Exercise details
Write the listing out again, exactly as it reads below.

Data below

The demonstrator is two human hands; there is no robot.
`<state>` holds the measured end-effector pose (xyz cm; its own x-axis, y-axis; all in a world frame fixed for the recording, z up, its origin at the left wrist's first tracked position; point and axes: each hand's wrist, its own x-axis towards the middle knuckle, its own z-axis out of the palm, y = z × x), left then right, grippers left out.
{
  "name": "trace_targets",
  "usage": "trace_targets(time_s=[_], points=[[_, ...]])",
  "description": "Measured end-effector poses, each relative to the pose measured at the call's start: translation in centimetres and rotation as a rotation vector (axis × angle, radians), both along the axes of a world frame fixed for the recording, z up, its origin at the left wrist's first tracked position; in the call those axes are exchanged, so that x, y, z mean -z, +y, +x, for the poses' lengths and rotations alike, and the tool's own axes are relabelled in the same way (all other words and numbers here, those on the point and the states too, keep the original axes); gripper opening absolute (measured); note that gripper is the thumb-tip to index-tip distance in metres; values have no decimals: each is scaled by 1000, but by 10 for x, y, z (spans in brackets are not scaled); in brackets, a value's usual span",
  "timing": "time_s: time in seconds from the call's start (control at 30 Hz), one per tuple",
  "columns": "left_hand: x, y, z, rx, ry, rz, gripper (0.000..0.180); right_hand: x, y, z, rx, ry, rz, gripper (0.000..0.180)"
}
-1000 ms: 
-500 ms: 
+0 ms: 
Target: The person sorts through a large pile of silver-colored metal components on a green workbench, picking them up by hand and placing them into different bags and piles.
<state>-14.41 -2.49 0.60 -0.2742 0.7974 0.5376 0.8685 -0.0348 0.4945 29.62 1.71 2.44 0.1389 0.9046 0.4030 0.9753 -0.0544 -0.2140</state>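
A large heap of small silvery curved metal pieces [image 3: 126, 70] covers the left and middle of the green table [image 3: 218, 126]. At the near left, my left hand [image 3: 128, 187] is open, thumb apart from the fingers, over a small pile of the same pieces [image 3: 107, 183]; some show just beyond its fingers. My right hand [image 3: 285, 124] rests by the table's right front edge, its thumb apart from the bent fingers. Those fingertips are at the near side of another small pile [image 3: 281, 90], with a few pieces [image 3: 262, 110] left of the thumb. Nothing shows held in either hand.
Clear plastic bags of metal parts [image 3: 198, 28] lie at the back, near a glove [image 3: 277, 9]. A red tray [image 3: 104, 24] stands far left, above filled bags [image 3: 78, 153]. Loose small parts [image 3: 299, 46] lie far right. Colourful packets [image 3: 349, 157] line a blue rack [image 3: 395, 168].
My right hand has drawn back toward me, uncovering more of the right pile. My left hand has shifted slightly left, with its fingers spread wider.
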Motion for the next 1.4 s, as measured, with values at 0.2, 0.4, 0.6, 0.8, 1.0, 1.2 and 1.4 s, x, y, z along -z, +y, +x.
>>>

Reply to the task
The demonstrator is two human hands; there is no robot.
`<state>` holds the measured end-effector pose (xyz cm; its own x-axis, y-axis; all in a world frame fixed for the recording, z up, its origin at the left wrist's first tracked position; point and axes: each hand's wrist, its own x-axis towards the middle knuckle, its own z-axis out of the palm, y = z × x), left then right, grippers left out.
{
  "name": "trace_targets",
  "usage": "trace_targets(time_s=[_], points=[[_, ...]])",
  "description": "Measured end-effector poses, each relative to the pose measured at the call's start: translation in centimetres and rotation as a rotation vector (axis × angle, radians), both along the axes of a world frame fixed for the recording, z up, its origin at the left wrist's first tracked position; in the call those axes are exchanged, so that x, y, z mean -z, +y, +x, for the poses' lengths and rotations alike, and the tool's own axes are relabelled in the same way (all other words and numbers here, those on the point and the states too, keep the original axes); gripper opening absolute (measured); note that gripper is the thumb-tip to index-tip distance in metres; values have no decimals: each is scaled by 1000, but by 10 for x, y, z (spans in brackets are not scaled); in brackets, a value's usual span",
  "timing": "time_s: time in seconds from the call's start (control at 30 Hz), one per tuple",
  "columns": "left_hand: x, y, z, rx, ry, rz, gripper (0.000..0.180); right_hand: x, y, z, rx, ry, rz, gripper (0.000..0.180)"
}
-1000 ms: 
-500 ms: 
+0 ms: 
Target: The person sorts through a large pile of silver-colored metal components on a green workbench, picking them up by hand and placing them into different bags and piles.
<state>-14.41 -2.49 0.60 -0.2742 0.7974 0.5376 0.8685 -0.0348 0.4945 29.62 1.71 2.44 0.1389 0.9046 0.4030 0.9753 -0.0544 -0.2140</state>
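A large heap of small silvery curved metal pieces [image 3: 126, 70] covers the left and middle of the green table [image 3: 218, 126]. At the near left, my left hand [image 3: 128, 187] is open, thumb apart from the fingers, over a small pile of the same pieces [image 3: 107, 183]; some show just beyond its fingers. My right hand [image 3: 285, 124] rests by the table's right front edge, its thumb apart from the bent fingers. Those fingertips are at the near side of another small pile [image 3: 281, 90], with a few pieces [image 3: 262, 110] left of the thumb. Nothing shows held in either hand.
Clear plastic bags of metal parts [image 3: 198, 28] lie at the back, near a glove [image 3: 277, 9]. A red tray [image 3: 104, 24] stands far left, above filled bags [image 3: 78, 153]. Loose small parts [image 3: 299, 46] lie far right. Colourful packets [image 3: 349, 157] line a blue rack [image 3: 395, 168].
My right hand has drawn back toward me, uncovering more of the right pile. My left hand has shifted slightly left, with its fingers spread wider.
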Motion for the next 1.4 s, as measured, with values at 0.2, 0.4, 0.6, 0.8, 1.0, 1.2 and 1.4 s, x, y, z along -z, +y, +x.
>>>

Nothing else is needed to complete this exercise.